ACTIVITY
When a line in the records contains the string "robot", copy that line.

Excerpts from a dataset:
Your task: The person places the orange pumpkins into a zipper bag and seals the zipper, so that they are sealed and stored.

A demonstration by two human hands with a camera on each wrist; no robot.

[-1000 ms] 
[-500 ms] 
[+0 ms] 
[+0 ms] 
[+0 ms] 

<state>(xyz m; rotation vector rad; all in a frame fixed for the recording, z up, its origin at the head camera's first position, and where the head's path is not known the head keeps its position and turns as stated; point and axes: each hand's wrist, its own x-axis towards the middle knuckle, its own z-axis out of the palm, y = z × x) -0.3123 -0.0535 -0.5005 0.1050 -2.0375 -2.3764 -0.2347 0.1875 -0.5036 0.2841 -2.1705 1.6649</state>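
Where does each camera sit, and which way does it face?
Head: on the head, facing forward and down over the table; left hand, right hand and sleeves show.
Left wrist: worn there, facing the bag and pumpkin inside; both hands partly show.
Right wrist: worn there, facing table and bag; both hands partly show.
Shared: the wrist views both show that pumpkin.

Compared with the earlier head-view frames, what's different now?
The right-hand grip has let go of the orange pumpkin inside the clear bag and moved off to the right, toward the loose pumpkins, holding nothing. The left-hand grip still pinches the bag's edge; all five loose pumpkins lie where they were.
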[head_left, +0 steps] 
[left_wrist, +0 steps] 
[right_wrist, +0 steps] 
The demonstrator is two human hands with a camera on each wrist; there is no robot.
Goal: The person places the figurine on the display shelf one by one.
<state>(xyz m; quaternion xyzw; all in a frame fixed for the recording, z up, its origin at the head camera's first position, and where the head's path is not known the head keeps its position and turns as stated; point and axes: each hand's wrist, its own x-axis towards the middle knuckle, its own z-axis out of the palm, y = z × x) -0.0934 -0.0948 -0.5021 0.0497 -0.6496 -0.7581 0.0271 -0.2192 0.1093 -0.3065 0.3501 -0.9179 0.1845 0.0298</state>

ANSWER SECTION
A demonstration by two human hands with a camera on each wrist; no robot.
The demonstrator is two human hands with a camera on each wrist; there is no robot.

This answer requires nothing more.